The Agriculture Department said in a statement that it holds all vaccine manufacturers to a high standard and works with them to ensure they meet its requirements.

Dr. Kent McClure, general counsel of the Animal Health Institute, a pharmaceutical industry group, said that while the review took longer than the industry would have liked, the new legal clarity could pave the way for other food safety vaccines.

One possibility, he said, was a vaccine for campylobacter, a bacterium that infects poultry without making them sick, but which causes millions of cases of food poisoning each year.

Today another roadblock stands in the way of the E. coli vaccines: who will pay for them.

Epitopix said it had not yet set a price for its vaccine. In Canada, Bioniche charges about $3 a dose. The vaccines require two or three doses to be effective, meaning the cost could approach $10 an animal.

Farmers and feedlot owners fear that they will be stuck with the vaccine cost and that it will cut into already tight margins. Mr. Timmerman, the feedlot owner, said that in a good year his profit is $25 to $35 an animal.
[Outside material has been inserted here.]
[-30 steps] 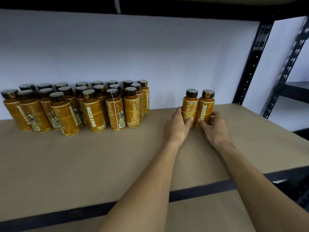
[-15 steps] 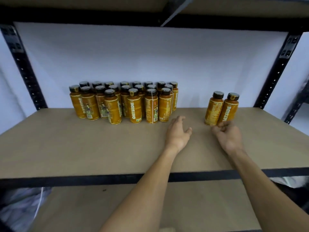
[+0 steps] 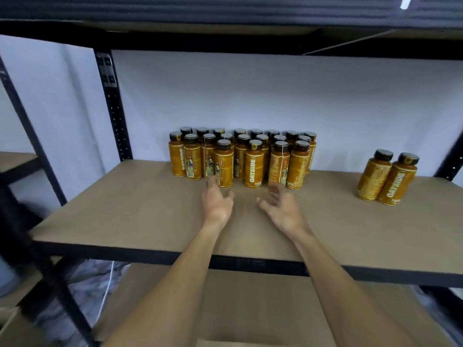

“The incentive for the vaccine is it’s going to benefit the packer who is vulnerable to recalls and lawsuits,” said Ronald F. Eustis, executive director of the Minnesota Beef Promotion and Research Council, a trade group that represents farmers and feedlot owners. “Unless the farmer, the producers, the rancher is somehow compensated, he’s going to be reluctant to lay out the cash.”

The large-scale study that includes Mr. Timmerman’s calves is being coordinated and paid for by Cargill, the food giant that is the biggest producer of ground beef in the country.

It will include close to 100,000 cattle, with the animals going next summer at Cargill’s Fort Morgan slaughterhouse. Tests will be done on the meat, in particular the smaller pieces, known as trim, that go into ground beef. Researchers will look to see if it contains less E. coli than trim from unvaccinated cattle.

E. coli contamination generally starts when bacteria in feces on a cow’s hide are transferred to the carcass. Cargill has added many steps to keep carcasses clean, including steam pasteurization and hot water washes. But regular tests at the plant still turn up occasional traces of E. coli in trim, underscoring the need for additional steps, like a vaccine.

“It’s definitely a piece of the solution,” said James L. Marsden, a professor of food safety at Kansas State University. “When you combine it with other pieces you may be looking at a real solution, a total solution.”